In normal times, it can be hard to see what really matters in life – it’s much less difficult during a global pandemic.
There’s a very simple realisation: human lives and wellbeing matter above everything else. For years, too many of us seem to have lost sight of that. Economic growth has instead been the North star; the rise or fall of GDP the dominant measure of national success.
Along the way, we seem to have become immune to things like record levels of food bank use in Scotland and the devastating impact of the climate crisis on some of the world’s already poorest people.
Today, our measure is very different – how many days it takes for the death toll to double from one country to the next. Each day, the line graph depicting each nation’s grim trajectory gets that little bit longer.
Of course, behind those curves is intense human trauma: grieving families and exhausted NHS staff and carers. And we know the trail of devastation from this crisis will not impact everyone equally. One in five people in Scotland were already living in poverty and have the least financial resilience to cope.
Just consider the devastating consequences for those living in over-crowded refugee camps, like Moria on the Greek island of Lesbos, where up to 160 people use the same toilet.

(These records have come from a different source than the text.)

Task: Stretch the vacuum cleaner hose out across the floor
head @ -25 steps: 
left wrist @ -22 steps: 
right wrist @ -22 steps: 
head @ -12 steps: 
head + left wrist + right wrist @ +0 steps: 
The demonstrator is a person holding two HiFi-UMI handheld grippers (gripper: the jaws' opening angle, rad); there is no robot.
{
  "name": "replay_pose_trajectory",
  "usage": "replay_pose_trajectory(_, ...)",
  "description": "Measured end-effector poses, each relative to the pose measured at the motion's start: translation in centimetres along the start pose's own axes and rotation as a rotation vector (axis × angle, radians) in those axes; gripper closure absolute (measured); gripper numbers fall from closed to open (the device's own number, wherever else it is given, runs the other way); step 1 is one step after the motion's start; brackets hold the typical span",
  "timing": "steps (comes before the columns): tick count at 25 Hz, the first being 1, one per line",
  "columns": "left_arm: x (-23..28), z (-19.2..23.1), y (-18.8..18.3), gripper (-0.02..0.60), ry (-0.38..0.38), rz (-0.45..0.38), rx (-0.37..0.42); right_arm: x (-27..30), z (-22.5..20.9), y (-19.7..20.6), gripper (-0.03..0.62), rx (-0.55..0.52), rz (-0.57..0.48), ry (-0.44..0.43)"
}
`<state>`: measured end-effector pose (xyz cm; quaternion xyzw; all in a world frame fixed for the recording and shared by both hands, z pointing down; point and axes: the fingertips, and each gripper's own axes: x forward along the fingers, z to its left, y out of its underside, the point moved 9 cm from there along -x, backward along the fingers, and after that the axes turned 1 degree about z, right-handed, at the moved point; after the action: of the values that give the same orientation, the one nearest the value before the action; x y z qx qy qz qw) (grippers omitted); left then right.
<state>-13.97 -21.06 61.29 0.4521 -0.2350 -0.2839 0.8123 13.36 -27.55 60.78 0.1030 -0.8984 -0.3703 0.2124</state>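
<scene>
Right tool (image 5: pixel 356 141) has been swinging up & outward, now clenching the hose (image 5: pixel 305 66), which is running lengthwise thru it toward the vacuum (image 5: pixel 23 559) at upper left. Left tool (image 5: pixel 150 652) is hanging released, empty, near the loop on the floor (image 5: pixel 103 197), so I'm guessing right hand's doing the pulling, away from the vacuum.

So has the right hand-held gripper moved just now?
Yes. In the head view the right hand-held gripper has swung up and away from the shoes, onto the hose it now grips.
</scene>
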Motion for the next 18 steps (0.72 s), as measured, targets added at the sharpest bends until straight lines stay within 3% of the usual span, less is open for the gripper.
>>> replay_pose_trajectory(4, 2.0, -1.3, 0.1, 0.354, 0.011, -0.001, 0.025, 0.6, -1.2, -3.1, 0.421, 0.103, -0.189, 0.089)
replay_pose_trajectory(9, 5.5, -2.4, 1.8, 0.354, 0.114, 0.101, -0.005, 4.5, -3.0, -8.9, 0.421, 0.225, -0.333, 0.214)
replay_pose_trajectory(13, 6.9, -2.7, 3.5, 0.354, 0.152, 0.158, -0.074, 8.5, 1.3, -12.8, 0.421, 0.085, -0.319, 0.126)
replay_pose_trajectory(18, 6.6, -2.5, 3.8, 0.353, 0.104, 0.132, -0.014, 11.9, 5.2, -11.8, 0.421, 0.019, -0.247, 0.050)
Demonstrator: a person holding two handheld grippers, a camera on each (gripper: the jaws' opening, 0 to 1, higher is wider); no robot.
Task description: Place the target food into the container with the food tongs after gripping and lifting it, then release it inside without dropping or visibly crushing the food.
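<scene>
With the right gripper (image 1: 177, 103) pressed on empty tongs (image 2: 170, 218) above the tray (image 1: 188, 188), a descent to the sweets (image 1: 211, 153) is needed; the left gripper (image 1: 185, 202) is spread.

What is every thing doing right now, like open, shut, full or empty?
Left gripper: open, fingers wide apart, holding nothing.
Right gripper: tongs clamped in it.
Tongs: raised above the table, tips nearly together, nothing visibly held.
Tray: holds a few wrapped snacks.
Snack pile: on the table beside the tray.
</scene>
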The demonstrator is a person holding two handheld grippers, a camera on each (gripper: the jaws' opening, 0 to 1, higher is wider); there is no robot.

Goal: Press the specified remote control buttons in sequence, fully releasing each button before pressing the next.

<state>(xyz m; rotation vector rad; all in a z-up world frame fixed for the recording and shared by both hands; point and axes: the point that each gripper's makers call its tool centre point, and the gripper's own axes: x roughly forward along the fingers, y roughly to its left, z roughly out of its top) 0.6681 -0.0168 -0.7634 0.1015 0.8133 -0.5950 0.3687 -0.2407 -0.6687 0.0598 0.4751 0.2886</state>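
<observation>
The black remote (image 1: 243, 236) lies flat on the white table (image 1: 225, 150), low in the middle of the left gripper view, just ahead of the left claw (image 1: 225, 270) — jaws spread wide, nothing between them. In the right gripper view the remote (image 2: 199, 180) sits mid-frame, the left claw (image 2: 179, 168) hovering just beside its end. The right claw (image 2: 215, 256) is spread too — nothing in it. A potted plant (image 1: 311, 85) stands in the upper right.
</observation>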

The UN says $2.5 trillion is needed to support developing countries – without it, estimates suggest that more than half a billion more people could be pushed into poverty. Our focus must therefore remain on saving lives and protecting those least able to cope. After all, no one is safe until we all are.
But while we must act quickly, those on the frontlines of this crisis – whether within intensive care units, care homes and supermarkets, or all of those looking after vulnerable family members at home – deserve a lasting legacy too.
No one would have chosen this moment of change. None of us want it. The human and emotional price is simply too great. But, amid an economic crisis deeper than the 2008 global financial crisis, policies once seen as impossible are now possible.
As we move forward, as we must, we need to learn from the past – in the 10 years after the financial crisis, billionaires’ fortunes doubled, inequality grew, and fossil fuel emissions rebounded at a record pace. There can be no repeat. We must use the hope reflected in those rainbows as a compass towards a new, better destination.
A couple of years ago we asked people in Scotland a simple question: ‘What sort of Scotland do you want to live in?’ People told us they want a Scotland in which hunger and poverty are tackled, the environment is protected and where human rights underpin everything we do. We’ve been falling short of these basic standards for much too long.
Earlier this year we worked with organisations across Scotland to assess how we’re doing in delivering the world’s 2030 blueprint for a safer, more equal, and more sustainable future, known as the UN’s Sustainable Development Goals.
There have been signs of momentum, with welcome commitments to tackle entrenched inequalities, build a more dignified safety net for all those who need it, and to deliver faster cuts in climate emissions – a crisis that won’t wait. But delivery has proved frustratingly slow.
The kindness and solidarity we are showing to each other now can be the catalyst to faster progress.
We must together build a Scotland in which food banks are no longer needed and in which carers are treated with the respect they deserve, while playing our part in a global effort to leave no one behind.
Delivering this legacy won’t erase the pain and suffering that this crisis is creating. Far from it.
But it will go some way to honour the hope expressed by something as simple as those rainbows.